Water Filtering Umbrella

Andrew Leinonen - Canada
 

Clean drinking water is on everyone's agenda, today. Yet rain is so often perceived as an inconvenience, taken for granted when it falls at the wrong time. In much of the world, hurricanes and tropical storms accompanied by tidal surge often cause flooding, contaminating ground water and reservoirs, leaving it unfit to drink. So much water, but so little that is potable.

The umbrella is a device that has provided protection from the sun and rain for millennia. Could we not expand its versatility, and use it not just to repel rain, but to collect it, filter it, and make it safe to drink?

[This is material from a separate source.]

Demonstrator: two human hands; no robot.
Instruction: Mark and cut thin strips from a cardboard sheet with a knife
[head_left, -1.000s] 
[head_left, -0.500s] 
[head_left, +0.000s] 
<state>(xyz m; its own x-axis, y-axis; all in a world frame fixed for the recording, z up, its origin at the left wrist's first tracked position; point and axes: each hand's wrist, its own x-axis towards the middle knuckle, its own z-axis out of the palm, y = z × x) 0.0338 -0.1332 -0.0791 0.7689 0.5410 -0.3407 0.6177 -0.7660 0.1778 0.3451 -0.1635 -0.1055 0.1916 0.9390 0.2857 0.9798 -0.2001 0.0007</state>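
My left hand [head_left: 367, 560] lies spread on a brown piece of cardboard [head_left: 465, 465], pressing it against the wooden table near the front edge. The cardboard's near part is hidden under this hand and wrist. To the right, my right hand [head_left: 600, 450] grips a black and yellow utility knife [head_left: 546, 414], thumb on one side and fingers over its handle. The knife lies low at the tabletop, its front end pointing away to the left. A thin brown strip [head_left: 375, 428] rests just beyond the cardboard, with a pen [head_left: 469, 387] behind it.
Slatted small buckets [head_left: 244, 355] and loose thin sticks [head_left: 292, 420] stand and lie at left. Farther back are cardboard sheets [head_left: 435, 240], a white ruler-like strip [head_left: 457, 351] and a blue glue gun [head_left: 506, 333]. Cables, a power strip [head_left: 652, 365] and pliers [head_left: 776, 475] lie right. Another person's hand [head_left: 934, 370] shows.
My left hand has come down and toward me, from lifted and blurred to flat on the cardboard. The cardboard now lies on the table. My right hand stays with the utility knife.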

A funnel-shaped umbrella, looking not unlike a chantarelle mushroom, a hollow central tube, and activated carbon filter are the simple modifications necessary to complete the functional transformation. Moulded internal threads allow standard-size drink bottles to screw into the bottle of the filter tube, providing a convenient and available way of collecting water that also serves to re-use existing materials.

By attaching multiple functions to the object, it is seen as having more value, less likely to merely be tossed aside when it is no longer immediately useful. Furthermore, with an all-plastic construction made of polylactic acid blends, this is an object that is fully compostable in microbial soil, nourishing life even after in its "death."